Additionally, users can add 探花大神 Protect TOTP as a second factor to their personal online accounts that support this factor.
How Secure Is 探花大神 Protect?
探花大神 Protect provides the highest level of security in terms of mobile app storage and communication.
- When a device is enrolled and activated for Push MFA, an asymmetric key pair of public and private keys are generated.
- The private key is stored securely on the device while the public key is stored on 探花大神 servers.
- The push requests and responses are signed by the key pair.
Additionally, communication and data exchanged between the mobile app and 探花大神 servers happens over a secure channel.
Why Should Customers Enable 探花大神 Protect?

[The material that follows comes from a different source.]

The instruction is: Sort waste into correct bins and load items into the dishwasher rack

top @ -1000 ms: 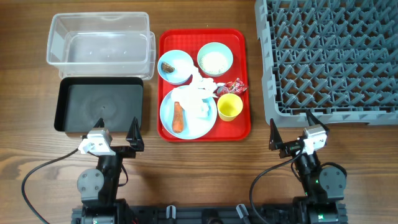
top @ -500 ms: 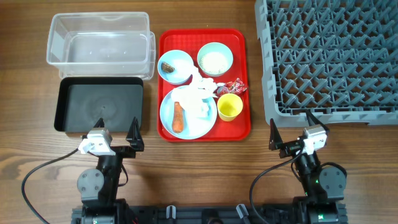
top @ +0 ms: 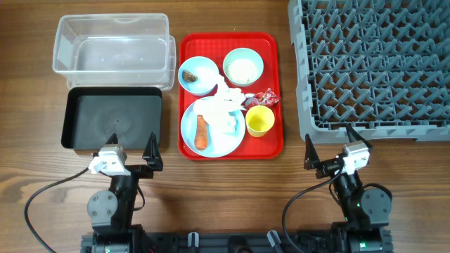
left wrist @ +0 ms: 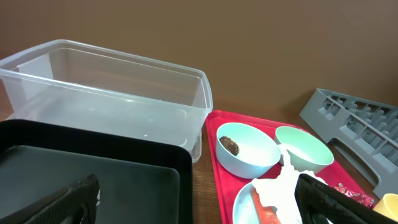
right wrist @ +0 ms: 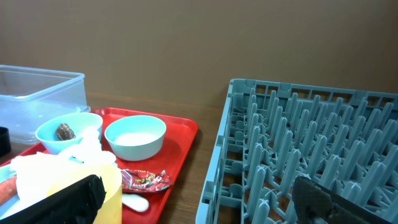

探花大神 Protect is natively integrated with 探花大神鈥檚 Cloud Directory Platform, unlike traditional point MFA solutions that are inserted into the access transaction, adding additional overhead to integrate and maintain. Because of this, 探花大神 Protect provides a second layer of security to support device login (across Windows, macOS, and Linux), Admin portal login, RADIUS and LDAP application access.
探花大神 Protect gives both IT and security teams a path to protection without overcomplicating their infrastructure. For employees, an intuitive, easy-to-use method with less user friction for enrollment and authentication is presented, thereby increasing the chances of adoption and limiting the need for ongoing technical support.